Quartz: China has seen a 13-fold increase in labor strikes and protests since 2011—and it’s cracking down

29 December 2015

China Labour Bulletin is quoted in the following article. Copyright remains with the original publisher

WRITTEN BY Zheping Huang

December 23 2015

With its dizzying array of manufacturing facilities, China’s southern Guangdong province is nicknamed “the world’s factory.” But key to earning that title has been a seemingly endless supply of workers willing to work for very little, and in recent years labor strikes demanding better pay and treatment have been steadily rising. In response, the government is cracking down on the workers’ key allies: labor rights NGOs.

Labor NGOs have a special importance in China because the country’s only legal trade union—the All-China Federation of Trade Unions—is controlled by the government and often friendlier to employers than to workers.

The latest crackdown incident is what appears to be a smear campaign against Zeng Feiyang, leader of the Guangzhou-based Panyu Migrant Workers Center and one of the nation’s most outspoken activists. According to a Dec. 22 article (link in Chinese) by state mouthpiece Xinhua, Zeng intercepted and embezzled payments from factory employers meant for workers after strikes he helped organize.

Starting at the end of last year, Zeng helped coordinate a series of successful strikes at Guangzhou’s Lide shoe factory, where workers had complained of unpaid overtime and inadequate pensions and holidays. As Reuters reported, Zeng faced harassment, and the police declined to investigate when someone doused his car with gasoline. “If they put me in prison, I will have no regrets,” he said at the time.

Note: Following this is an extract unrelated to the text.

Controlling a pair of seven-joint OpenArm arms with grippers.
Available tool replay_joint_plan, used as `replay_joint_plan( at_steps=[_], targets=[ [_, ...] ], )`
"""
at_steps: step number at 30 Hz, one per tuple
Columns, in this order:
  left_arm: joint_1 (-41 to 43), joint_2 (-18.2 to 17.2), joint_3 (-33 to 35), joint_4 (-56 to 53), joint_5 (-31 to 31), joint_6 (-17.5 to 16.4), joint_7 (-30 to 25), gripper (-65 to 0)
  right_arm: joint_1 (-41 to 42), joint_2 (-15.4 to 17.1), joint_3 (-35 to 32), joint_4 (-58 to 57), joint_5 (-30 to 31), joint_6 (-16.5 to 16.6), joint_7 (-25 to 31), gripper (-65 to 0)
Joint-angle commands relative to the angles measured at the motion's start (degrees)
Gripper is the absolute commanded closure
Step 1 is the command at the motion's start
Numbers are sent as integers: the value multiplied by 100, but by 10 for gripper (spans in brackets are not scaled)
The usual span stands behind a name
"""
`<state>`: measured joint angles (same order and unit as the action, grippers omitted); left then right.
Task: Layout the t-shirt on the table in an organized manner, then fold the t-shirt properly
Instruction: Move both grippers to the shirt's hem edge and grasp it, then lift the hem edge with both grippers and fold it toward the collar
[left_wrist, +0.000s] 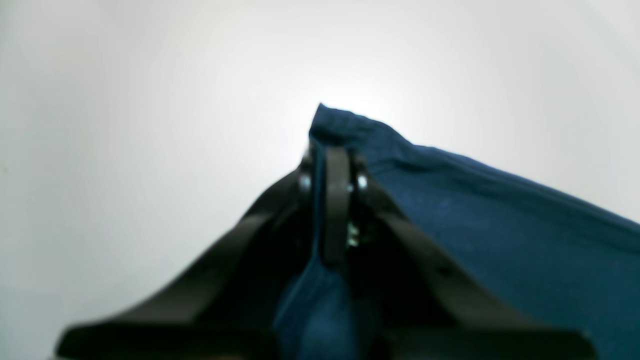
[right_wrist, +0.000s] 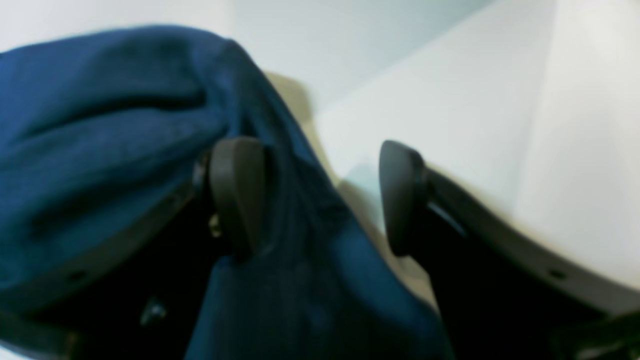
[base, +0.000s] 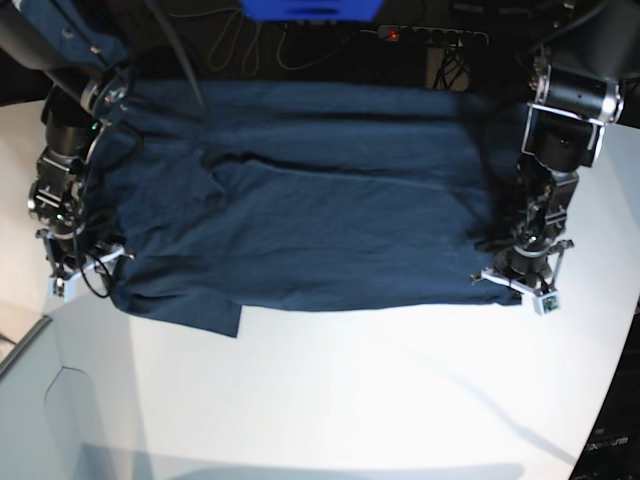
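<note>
Meanwhile, left end effector pinching the t-shirt corner (right end effector spread) over the table

The left gripper has its black fingers pressed together on a fold of the t-shirt. Dark navy cloth rises to a peak just past the fingertips, runs down between the fingers toward the camera, and spreads away to their right. Beyond the peak and to the fingers' left lies the white table, blurred and brightly lit.
</note>
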<state>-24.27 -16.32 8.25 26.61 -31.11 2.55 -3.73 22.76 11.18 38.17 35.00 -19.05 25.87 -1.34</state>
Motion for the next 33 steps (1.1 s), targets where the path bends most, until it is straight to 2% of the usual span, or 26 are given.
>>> replay_joint_plan(
  at_steps=[1, 5, 8, 11, 12, 16, 20, 29, 33],
  targets=[
    [-56, -43, -3, 25, -23, -13, 122, -22, 233, 135, -6, -103, 54, 37, 77, -354],
    [-56, -43, -3, 25, -23, -13, 131, -22, 321, 179, -15, -437, 54, 37, 104, -327],
    [-56, -43, -3, 16, -23, -13, 131, -22, 286, 179, -296, -437, 54, 37, 121, -201],
    [-56, -43, -3, 60, -23, -13, 131, -19, 286, 179, -507, -428, 54, 37, 130, -20],
    [-56, -43, -3, 77, -32, -13, 131, -18, 304, 179, -481, -375, 54, 37, 130, 0],
    [23, -78, -12, 710, -32, -13, 148, -17, 102, 126, -472, 469, 81, 37, 139, 0],
    [339, -175, -38, 1607, -40, 5, 157, -1, -171, -120, -472, 1453, 81, 37, 130, 0],
    [1667, -122, -1313, 3524, -40, 5, 157, -2, -1103, -683, -323, 3335, 89, 46, 130, 0],
    [2133, -52, -1515, 3981, -40, 5, 157, -2, -1410, -991, 99, 3889, 529, 46, 130, 0]
  ],
)
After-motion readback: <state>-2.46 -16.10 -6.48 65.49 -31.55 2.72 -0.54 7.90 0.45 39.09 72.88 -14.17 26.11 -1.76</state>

His center, one of about 30 labor right groups in southern China, holds workshops, shows factory employees how to organize strikes, and provides them with legal aid. A troubling aspect of the center, according to the Dec. 23 Xinhua report, is that it receives funding from “overseas organizations” and offers them reports on China’s labor movement in return, plus it has close contacts with foreign embassies in China.

According to the report, seven labor activists including Zeng were detained and investigated by police. The activists came from at least four local labor NGOs, rights groups said. One detainee was charged with “embezzlement,” and three others with “inciting crowds to disrupt public order”—one of the many absurdly broad crimes that are arguably used as political tools to suppress civil rights movements.

This latest incident follows the Dec. 3 arrests of more than 20 labor activists in Guangdong.

Xinhua’s report also dug into the personal life of Zeng, who is married. Citing evidence from police investigations, it reported he had affairs with eight women, and often tries to persuade female workers and volunteers to have sex with him. It went on:

According to the police, Zeng Feiyang is keen on online “nude chats,” prostitution, and sending a large number of sex videos and vulgar text messages to different women. Zeng Feiyang had joined a nude chat QQ group, but was kicked out because he was “too dirty.” Police have also seized a large number of pornographic materials at Zeng Feiyang’s home.

Xinhua also attacked the foreign media, saying it had “maliciously hyped” the Lide strikes and directed the blame toward the local government.

If Beijing seems overly sensitive on the labor issue, it isn’t without reason. On top of a slowing economy, as labor costs in China keep rising many factories are moving to cheaper locations, such as Vietnam. Meanwhile the number of protests and strikes in Guangdong doubled from 23 in July to 56 in November, according to the Hong Kong-based advocacy group China Labour Bulletin. Overall, Guangdong has had nearly 400 strikes this year—the most across the country:

In May Beijing drafted a new foreign NGO management law, precluding Chinese groups from taking any funding from unregistered foreign partners—including those based in Hong Kong and Macau—and conducting any activities on the behalf of such partners.

Of course, China’s government tightly monitors and controls most types of activism that may spark public challenges or instability. Five feminist activists were arrested in March after planning to distribute promotional materials against sexual harassment. And in July more than 100 lawyers and human rights activists and their relatives weredetained across the country.